Russian general (1836–1886)

Alexander Konstantinovich Abramov (Алекса́ндр Константи́нович Абра́мов) (1836–1886) was a Russian major general. Serving under general Mikhail Chernyayev during the time of Russia's conquest of Central Asia, Abramov is perhaps best known for taking part in the 1865 Siege of Tashkent and the 1868 Siege of Samarkand.
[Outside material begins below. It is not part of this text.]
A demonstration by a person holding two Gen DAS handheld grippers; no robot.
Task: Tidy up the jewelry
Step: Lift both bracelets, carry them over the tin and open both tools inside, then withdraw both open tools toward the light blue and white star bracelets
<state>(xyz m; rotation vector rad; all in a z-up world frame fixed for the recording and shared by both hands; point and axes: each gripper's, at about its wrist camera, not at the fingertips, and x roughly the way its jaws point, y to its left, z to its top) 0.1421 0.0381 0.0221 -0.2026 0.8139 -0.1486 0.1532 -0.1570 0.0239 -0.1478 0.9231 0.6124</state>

He led a joint military and scientific expedition to explore the upper reaches of the Zarafshon river in 1870.

Following the capture of Samarkand, General Abramov forcibly removed the Samarkand codex of the Quran of Uthman from the madrassa of Khoja Ahrar, despite the local ulama's attempt to prevent this by evacuating the manuscript to Bukhara, and sent it to the Imperial Library in Saint Petersburg (now the Russian National Library). In a manner typical of European colonists in the nineteenth century, Abramov and Konstantin Petrovich von Kaufmann, the first Governor-General of Russian Turkestan, claimed that the present-day inhabitants of Samarkand did not value the Quran nor understand its extreme rarity and antiquity, while Russian newspapers celebrated the Quran's removal to Saint Petersburg as the salvation of a great "antiquity, invaluable to science."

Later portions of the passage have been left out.